1. Overview
Zipping a file or directory allows us to optimize storage, backup and archive data, and facilitate easy distribution of files.
In this tutorial, we’ll learn to zip each subdirectory of a given directory to a separate zip file. We’ll achieve this with the help of a basic Bash script.
Before we start, let us first understand the problem.
2. Understanding the Problem
Consider we have the following directory structure inside the parent directory /mydir:
.
├── dir_1
│
│ ├── sub_dir_11
│ ├── sub_dir_12
│ └── sub_dir_13
│
├── dir_2
│
│ └── sub_dir_22
│
│ └── sub_dir_22_1
│ ├── sub_dir_22_2
│ └── sub_dir_23_3
│
├── dir_3
│ └── sub_dir_31
│
├── dir_4
│
└── my_file.txt
The goal is to zip all subdirectories inside the parent directory /mydir.
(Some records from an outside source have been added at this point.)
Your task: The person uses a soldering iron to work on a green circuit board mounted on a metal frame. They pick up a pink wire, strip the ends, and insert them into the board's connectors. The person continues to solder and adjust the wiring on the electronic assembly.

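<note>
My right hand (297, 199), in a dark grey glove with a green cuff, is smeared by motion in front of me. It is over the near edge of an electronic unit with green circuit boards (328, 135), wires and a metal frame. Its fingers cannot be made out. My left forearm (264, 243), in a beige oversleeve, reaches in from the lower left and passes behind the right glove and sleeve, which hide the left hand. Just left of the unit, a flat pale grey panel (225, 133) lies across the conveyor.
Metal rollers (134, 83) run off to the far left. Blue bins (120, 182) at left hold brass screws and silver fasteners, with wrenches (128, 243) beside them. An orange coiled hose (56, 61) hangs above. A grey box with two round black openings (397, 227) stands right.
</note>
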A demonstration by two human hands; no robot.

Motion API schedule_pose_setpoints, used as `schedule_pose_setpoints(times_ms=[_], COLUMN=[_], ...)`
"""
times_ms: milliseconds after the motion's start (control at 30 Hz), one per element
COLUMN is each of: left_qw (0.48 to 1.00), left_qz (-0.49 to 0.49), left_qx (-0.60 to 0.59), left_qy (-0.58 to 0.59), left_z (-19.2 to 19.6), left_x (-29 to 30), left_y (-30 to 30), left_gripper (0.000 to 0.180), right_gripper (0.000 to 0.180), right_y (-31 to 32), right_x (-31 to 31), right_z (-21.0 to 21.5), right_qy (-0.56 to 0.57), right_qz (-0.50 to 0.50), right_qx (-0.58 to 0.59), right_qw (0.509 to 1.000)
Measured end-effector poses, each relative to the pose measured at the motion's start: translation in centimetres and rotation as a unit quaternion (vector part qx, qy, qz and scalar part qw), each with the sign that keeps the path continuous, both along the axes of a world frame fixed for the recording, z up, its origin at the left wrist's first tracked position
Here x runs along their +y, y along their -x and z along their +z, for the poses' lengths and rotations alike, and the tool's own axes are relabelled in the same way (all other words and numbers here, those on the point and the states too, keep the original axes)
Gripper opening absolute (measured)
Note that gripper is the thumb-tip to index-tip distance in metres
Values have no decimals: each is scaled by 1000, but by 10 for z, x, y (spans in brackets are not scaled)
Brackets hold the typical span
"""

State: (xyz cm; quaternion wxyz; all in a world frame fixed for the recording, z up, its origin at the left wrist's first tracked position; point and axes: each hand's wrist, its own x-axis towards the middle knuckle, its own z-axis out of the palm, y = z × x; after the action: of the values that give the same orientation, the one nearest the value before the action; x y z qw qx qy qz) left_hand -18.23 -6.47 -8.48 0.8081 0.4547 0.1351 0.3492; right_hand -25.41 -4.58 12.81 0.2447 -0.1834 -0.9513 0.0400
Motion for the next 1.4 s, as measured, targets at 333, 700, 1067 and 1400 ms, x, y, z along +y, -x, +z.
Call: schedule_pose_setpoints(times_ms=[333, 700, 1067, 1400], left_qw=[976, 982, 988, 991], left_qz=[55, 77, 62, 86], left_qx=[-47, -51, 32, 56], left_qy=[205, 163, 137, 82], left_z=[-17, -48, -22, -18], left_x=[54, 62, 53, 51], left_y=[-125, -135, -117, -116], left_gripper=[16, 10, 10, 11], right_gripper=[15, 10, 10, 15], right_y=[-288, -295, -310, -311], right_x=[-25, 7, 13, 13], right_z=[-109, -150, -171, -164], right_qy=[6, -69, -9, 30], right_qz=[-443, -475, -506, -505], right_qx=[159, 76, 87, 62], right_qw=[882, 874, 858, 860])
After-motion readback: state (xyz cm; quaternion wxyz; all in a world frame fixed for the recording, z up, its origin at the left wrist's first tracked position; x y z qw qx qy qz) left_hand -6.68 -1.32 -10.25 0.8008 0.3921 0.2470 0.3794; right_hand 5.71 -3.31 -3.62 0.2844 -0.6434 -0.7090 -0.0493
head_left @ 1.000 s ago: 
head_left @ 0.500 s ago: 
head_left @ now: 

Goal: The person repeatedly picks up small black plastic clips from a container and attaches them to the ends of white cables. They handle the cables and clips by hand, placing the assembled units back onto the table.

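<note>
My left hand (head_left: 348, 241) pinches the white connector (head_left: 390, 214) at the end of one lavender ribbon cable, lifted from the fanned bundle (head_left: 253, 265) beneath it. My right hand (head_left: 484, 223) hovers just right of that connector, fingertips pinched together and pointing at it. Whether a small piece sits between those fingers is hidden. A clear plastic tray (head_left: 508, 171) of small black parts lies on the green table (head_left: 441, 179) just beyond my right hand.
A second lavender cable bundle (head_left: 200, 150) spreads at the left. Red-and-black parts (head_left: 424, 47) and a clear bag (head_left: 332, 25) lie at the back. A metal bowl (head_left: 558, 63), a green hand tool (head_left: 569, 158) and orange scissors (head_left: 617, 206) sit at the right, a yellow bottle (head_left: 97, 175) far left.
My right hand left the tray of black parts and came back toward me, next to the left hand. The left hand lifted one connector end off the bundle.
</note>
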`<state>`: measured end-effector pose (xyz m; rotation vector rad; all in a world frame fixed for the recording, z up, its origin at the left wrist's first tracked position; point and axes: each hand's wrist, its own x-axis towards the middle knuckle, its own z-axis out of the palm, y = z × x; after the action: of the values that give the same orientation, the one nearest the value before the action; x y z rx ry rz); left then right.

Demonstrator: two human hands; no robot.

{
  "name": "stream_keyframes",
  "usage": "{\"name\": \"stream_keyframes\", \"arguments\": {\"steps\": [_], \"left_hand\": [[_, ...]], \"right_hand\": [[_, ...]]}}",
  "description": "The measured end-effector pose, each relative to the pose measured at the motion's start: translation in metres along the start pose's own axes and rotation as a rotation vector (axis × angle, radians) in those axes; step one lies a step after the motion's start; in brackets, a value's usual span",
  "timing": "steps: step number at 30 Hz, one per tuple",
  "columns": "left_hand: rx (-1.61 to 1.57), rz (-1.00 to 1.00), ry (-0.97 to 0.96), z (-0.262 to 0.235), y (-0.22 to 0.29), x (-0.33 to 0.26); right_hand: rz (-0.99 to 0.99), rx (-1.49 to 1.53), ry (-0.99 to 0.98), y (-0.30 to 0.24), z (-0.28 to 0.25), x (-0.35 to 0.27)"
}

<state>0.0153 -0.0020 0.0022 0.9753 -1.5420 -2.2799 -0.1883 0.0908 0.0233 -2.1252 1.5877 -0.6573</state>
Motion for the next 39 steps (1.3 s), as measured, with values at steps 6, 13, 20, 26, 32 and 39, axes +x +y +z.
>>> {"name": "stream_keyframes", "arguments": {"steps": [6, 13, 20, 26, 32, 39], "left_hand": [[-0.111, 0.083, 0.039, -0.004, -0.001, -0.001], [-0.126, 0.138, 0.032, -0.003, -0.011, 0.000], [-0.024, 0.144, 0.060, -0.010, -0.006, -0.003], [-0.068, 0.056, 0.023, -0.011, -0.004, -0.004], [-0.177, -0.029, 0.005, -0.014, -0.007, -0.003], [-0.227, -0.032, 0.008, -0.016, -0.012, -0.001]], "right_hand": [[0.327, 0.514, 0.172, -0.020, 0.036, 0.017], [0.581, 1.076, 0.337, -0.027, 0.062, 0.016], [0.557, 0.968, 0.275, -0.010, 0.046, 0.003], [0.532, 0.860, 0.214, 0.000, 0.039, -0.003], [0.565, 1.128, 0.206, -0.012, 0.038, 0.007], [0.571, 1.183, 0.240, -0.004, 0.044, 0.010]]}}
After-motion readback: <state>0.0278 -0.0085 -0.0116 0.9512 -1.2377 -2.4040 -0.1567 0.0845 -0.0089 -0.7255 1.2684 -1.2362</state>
Considering the above directory structure, the Bash script should generate four zip files corresponding to dir_1, dir_2, dir_3, and dir_4.
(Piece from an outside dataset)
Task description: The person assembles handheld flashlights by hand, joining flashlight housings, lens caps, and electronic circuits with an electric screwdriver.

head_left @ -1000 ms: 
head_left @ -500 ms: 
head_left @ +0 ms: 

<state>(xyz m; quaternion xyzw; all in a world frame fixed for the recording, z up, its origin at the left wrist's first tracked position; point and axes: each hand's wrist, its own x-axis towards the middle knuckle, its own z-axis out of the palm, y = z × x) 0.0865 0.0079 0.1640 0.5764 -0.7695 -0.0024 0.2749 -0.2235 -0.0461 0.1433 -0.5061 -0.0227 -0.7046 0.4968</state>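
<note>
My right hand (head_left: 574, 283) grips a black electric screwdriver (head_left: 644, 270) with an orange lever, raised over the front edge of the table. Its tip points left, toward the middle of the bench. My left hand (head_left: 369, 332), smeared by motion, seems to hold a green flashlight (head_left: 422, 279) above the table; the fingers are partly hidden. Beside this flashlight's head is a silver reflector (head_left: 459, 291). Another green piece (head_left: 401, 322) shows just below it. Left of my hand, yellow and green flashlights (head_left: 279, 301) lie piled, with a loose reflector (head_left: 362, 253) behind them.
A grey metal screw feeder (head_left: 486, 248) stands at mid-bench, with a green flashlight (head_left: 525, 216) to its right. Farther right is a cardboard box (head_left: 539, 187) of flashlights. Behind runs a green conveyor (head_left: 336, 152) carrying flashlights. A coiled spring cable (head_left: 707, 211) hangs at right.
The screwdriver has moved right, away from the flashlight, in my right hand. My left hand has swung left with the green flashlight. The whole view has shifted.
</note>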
Now that we better understand what we are trying to achieve, let’s look into the Bash script to accomplish this.
3. Using a Shell Script
To achieve the desired result, we can use a simple Bash script to iterate over the primary directory subdirectories and zip each into a unique .zip file. Here’s an example script we can use:
#!/bin/bash
# Change to the primary directory
cd /mydir
# Iterate over subdirectories
for subdir in */; do
# Extract the subdirectory name
dirname=$(basename "$subdir")
# Zip the subdirectory into a unique .zip file
zip -r "$dirname.zip" "$subdir"
done
Here, we are iterating over all the subdirectories in the /mydir directory. Further, we use the zip command to create a zip file. The zip file has the same name as the subdirectory, along with the .zip extension. The -r flag stands for “recursive,” which means it will include all files and subdirectories within the subdirectory in the zip file.
$ ls *zip
dir_1.zip dir_2.zip dir_3.zip dir_4.zip
The above script will generate four zip files – dir_1.zip, dir_2.zip, dir_3.zip and dir_4.zip in the parent directory /mydir:
3.1. Nested Subdirectories
The above script will not create a zip file for any nested subdirectories inside the parent directory /mydir. This means that there will be no zip file corresponding to subdirectories sub_dir_11, sub_dir_12, sub_dir_13, and so on*.*
In order to handle nested subdirectories, we’ll use a recursive approach. Firstly, we’ll use the find command to list all subdirectories. Next, we’ll loop through all the subdirectories to create zip files.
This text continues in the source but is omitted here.